Chinese authorities took Mr. Liu into custody in December 2008, one day before Chinese citizens released Charter 08, a treatise calling for political reform and human rights protections in China. Authorities cited Mr. Liu’s involvement in the charter and six essays he had written as the basis for sentencing him in 2009 to 11 years in prison for “inciting subversion of state power,” the longest known sentence for that “crime.” The case was marred by severe violations of due process under both Chinese and international law.

Mr. Liu’s “crime” was speaking out against Chinese government repression and promoting peaceful reform. Other Chinese citizens are held in prison or under house arrest for acts such as worshipping in house churches, organizing labor protests, petitioning against official abuses or challenging China’s barbaric one-child-per-couple policy.

Chinese citizens who aim to defend their rights, promote reform or advocate on behalf of others - actions that embody the very spirit of the UDHR and Human Rights Day - have been particularly vulnerable in the past year. As democracy movements brought new freedoms in other parts of the world, Chinese authorities launched one of the harshest crackdowns in recent memory against lawyers and activists.

Other rights advocates, like Mr. Liu, were the victims of earlier repression and continue to suffer in detention, their whereabouts unknown, or under illegal house arrest. Authorities “disappeared” lawyer Gao Zhisheng in 2009 for his efforts defending workers and religious believers. Local authorities currently hold blind, self-trained legal advocate Chen Guangcheng under extralegal house arrest following more than four years in prison for his work to expose abuses and the coercion inherent in the one-child-per-couple policy. Mongolian activist Hada, who had organized peaceful protests for minority rights, suffers in a similar legal limbo as he remains in custody a year since his 15-year prison sentence expired.

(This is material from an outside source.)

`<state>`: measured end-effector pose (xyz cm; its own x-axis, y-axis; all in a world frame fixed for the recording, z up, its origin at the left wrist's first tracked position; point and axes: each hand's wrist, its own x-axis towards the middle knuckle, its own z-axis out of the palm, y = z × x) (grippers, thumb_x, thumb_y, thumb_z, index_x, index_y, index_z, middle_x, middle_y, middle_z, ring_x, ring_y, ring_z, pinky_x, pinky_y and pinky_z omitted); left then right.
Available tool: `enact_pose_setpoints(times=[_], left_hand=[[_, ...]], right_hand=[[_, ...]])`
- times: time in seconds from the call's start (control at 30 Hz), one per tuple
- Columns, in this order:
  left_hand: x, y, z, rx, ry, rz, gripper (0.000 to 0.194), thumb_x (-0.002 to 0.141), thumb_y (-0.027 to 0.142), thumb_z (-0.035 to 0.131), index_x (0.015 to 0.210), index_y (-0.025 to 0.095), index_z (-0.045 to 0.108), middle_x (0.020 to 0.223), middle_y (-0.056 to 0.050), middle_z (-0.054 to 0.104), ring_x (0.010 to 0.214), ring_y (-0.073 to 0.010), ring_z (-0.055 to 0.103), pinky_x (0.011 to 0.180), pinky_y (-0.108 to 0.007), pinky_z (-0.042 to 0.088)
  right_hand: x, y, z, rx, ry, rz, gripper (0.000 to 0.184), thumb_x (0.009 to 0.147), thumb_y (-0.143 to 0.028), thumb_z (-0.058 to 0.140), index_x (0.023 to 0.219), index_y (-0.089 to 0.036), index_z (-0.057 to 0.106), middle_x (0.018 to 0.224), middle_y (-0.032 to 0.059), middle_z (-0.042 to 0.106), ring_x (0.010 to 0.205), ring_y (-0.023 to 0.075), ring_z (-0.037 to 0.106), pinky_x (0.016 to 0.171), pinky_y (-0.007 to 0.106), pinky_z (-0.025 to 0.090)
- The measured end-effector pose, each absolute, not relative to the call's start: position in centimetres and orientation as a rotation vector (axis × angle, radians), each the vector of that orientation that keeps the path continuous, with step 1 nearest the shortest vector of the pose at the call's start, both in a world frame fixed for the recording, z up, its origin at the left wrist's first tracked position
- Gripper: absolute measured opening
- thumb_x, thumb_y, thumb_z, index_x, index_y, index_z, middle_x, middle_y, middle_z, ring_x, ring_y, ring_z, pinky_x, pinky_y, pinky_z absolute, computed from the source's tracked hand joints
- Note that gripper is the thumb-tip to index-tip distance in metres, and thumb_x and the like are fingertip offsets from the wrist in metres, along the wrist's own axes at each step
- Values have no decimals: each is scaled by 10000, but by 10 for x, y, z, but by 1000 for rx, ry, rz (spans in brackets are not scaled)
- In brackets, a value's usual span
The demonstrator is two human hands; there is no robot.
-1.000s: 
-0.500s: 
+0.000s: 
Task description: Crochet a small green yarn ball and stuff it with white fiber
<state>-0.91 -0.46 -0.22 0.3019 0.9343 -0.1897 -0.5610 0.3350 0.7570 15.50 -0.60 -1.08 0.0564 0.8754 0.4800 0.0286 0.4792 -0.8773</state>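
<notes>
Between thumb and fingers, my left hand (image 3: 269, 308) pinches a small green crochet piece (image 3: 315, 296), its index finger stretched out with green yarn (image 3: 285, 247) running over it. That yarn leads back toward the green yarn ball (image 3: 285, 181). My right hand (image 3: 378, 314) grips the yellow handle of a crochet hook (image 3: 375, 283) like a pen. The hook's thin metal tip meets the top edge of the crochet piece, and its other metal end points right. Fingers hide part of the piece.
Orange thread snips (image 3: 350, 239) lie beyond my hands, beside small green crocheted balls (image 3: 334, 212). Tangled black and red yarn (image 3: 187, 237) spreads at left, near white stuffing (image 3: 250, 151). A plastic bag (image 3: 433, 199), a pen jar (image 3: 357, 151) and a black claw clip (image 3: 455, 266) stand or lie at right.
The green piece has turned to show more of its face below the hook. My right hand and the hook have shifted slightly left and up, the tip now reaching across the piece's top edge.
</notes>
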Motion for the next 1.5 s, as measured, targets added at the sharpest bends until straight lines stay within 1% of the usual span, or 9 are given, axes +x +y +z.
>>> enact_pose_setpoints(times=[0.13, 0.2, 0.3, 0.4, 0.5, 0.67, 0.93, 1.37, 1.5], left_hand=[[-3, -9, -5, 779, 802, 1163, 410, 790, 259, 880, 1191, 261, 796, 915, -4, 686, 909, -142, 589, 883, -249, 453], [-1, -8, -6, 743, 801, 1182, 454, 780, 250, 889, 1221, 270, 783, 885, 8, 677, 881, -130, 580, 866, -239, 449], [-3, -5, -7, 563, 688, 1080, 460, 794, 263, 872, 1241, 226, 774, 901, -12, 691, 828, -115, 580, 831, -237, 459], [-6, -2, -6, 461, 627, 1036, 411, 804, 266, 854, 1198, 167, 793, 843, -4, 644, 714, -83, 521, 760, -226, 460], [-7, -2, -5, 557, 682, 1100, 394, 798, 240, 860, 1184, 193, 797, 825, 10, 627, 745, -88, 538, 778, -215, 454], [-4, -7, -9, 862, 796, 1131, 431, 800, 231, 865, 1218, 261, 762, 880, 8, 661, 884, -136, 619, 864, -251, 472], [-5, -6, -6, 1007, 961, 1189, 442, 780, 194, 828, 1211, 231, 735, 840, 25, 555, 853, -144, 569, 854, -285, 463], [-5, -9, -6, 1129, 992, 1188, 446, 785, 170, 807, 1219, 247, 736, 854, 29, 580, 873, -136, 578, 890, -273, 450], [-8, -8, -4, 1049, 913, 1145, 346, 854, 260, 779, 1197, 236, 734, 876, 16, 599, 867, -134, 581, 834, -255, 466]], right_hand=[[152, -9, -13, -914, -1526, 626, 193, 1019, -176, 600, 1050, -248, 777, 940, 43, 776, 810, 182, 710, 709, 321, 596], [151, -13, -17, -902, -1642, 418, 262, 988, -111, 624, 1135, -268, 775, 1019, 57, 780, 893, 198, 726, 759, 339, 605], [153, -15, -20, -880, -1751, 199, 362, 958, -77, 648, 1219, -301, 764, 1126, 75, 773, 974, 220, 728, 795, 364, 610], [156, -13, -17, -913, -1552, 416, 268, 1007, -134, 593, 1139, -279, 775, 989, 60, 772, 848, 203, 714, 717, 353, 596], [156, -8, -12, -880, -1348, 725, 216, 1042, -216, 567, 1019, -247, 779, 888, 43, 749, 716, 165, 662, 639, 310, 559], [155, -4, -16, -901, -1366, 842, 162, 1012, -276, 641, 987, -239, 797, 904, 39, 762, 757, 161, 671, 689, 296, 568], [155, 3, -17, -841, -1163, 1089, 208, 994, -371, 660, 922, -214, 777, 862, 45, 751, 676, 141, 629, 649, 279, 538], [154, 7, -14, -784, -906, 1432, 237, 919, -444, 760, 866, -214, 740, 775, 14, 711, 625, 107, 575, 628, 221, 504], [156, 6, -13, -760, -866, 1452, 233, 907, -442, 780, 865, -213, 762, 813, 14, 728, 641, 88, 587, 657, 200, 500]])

Other Chinese citizens escape direct harassment or detention, but no one is free from the state’s far-reaching policies of control. No Chinese citizen enjoys the right to worship freely in accordance with international human rights protections for religion. No woman in China may make decisions about her family size, free from the restrictions of China’s invasive one-child-per-couple policy, which includes forced abortion and forced sterilization. No worker in China may organize into independent unions to defend labor rights. Uighurs, Tibetans, Mongols and other ethnic groups face additional curbs on how they preserve their cultures and express their identity.

The Congressional-Executive Commission on China, for which I serve as chairman, continues to monitor these ongoing rights violations. Recent commission hearings have addressed the toll of China’s censorship policies and conditions for political prisoners. Along with our annual report issued each October, the commission hearings serve as an important mechanism for documenting China’s actions.

Despite China’s brutal suppression of human rights, Chinese authorities claim to uphold the values of the UDHR and other human rights instruments. The government announced several months ago that it would issue a National Human Rights Action Plan for the coming years, following on the heels of a similar action plan issued in 2009. The earlier plan showed the Chinese government has improved its rhetorical strategy for asserting compliance with human rights standards but has improved little else. In the end, the plan has done nothing to better human rights conditions in China, which actually have regressed.

If we are to give real substance to human rights, we must hold China accountable to its obligations to abide by the values enshrined in the UDHR and to guarantee fundamental human rights. By keeping a constant spotlight on China’s behavior, ensuring the Chinese government faces consequences for its actions and supporting Chinese citizens in their rights defense efforts, we can give real meaning to International Human Rights Day and the values of freedom and democracy championed by Liu Xiaobo.

Rep. Christopher H. Smith, New Jersey Republican, is chairman of the Congressional-Executive Commission on China and a senior member of the House Committee on Foreign Affairs.